I'm organizing a new 2nd Edition AD&D campaign and am looking for players.  My Gm'ing style tends to be humor and plot heavy, but hack-and-slash elements do appear.

Weekends are a must as, like most D.C. people, I'm stuck working in politics.  Weekday work schedules can be ... erratic.

My apartment is located two blocks south of the Crystal City Metro stop.  There is parking around the area that is available for free on the weekends for those of you who are willing to drive.

The game world, Solaria, is a creation of several minds and has already run through two campaigns.  Be prepared for the unexpected:  Solaria is a "quasi-non-interference plane."  The lesser gods are not supposed to interfere directly with the mortal realm... but that doesn't stop them from trying!

More game details are available upon request.  Please note that I run all prospective players through "one shot" adventures to make sure they can get along with the other players and with me.

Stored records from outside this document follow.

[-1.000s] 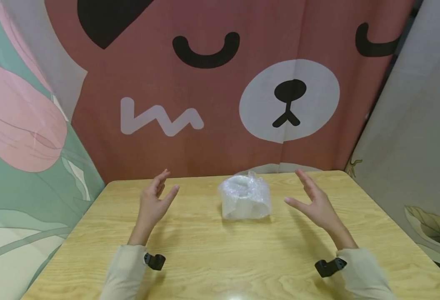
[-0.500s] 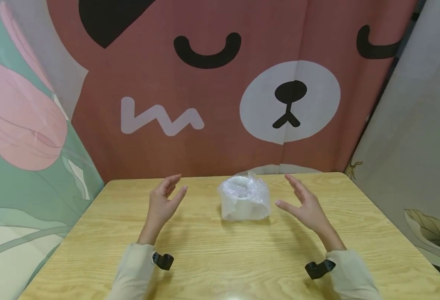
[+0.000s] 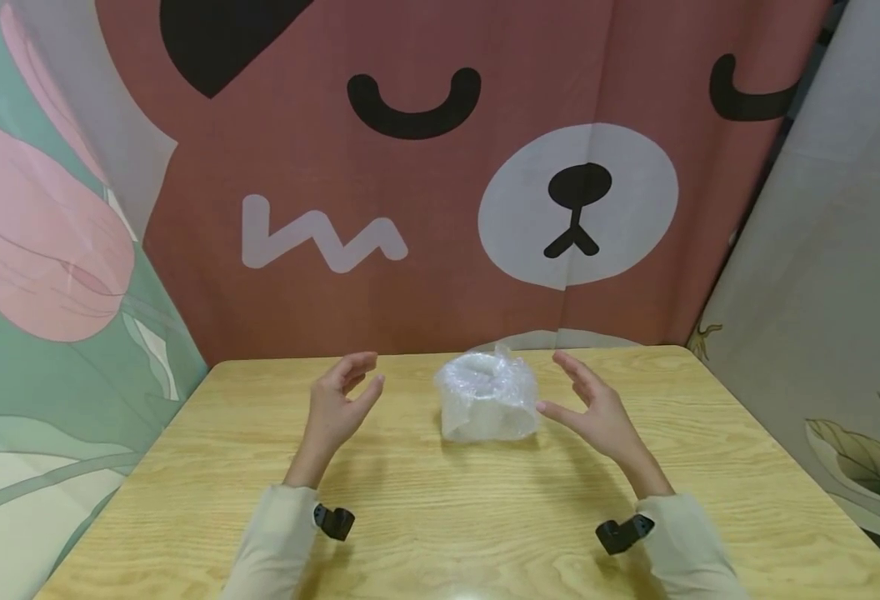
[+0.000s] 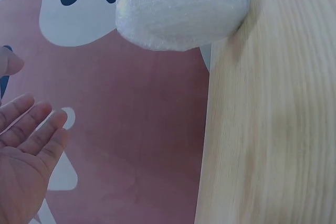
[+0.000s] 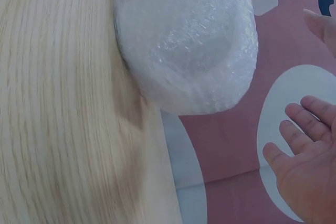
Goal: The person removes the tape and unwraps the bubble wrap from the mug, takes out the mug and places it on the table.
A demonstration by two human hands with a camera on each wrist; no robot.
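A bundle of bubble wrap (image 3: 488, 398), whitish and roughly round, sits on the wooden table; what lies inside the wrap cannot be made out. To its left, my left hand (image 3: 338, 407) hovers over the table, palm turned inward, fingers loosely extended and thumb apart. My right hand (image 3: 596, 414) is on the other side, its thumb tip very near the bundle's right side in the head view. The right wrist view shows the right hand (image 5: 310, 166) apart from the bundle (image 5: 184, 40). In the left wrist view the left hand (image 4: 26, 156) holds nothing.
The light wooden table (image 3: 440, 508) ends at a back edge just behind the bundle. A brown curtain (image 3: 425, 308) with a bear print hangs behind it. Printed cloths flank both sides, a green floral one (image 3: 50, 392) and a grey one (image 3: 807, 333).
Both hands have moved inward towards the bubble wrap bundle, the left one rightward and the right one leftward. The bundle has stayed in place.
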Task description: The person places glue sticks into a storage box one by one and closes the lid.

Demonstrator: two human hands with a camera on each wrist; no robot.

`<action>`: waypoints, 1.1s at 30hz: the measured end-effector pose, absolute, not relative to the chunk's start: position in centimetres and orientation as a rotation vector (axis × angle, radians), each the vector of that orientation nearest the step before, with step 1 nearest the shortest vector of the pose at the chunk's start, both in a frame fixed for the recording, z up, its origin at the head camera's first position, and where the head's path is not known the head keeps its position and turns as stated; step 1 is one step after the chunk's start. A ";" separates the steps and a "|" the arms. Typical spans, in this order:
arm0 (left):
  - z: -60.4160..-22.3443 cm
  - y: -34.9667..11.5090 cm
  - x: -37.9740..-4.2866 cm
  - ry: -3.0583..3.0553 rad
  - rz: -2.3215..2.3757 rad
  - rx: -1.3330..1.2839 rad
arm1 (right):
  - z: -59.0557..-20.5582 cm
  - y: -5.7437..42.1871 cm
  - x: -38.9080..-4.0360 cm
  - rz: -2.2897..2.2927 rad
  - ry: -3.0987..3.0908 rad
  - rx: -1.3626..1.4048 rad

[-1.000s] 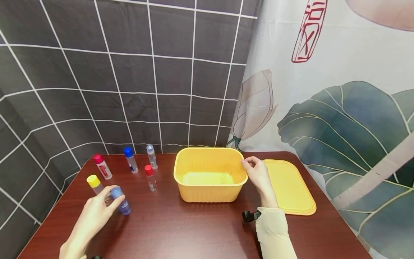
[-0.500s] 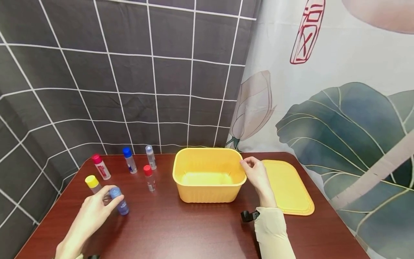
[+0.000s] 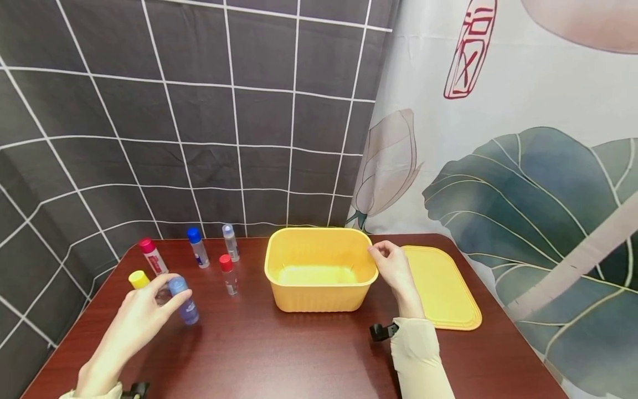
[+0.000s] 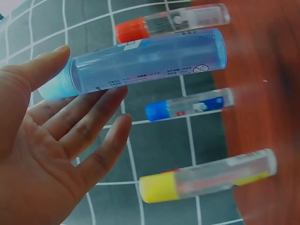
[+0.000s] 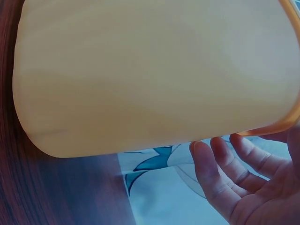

The "house rules" for gaming in my campaigns are simple:
1: No making fun of my apartment's state of cleanliness. (Or lack thereof.)
2: You have to be willing to work with the other players.  If you want to run the gaming sessions yourself or require a lot of hand holding you will get the boot.
3: This is a game.  I'm organizing this campaign so that people can relax and enjoy themselves.  No adding stress to the campaign just for kicks!
and finally...
4: No discussing politics.  I get enough of that at work.


----------



## Ariton (Aug 12, 2004)

Bump!


----------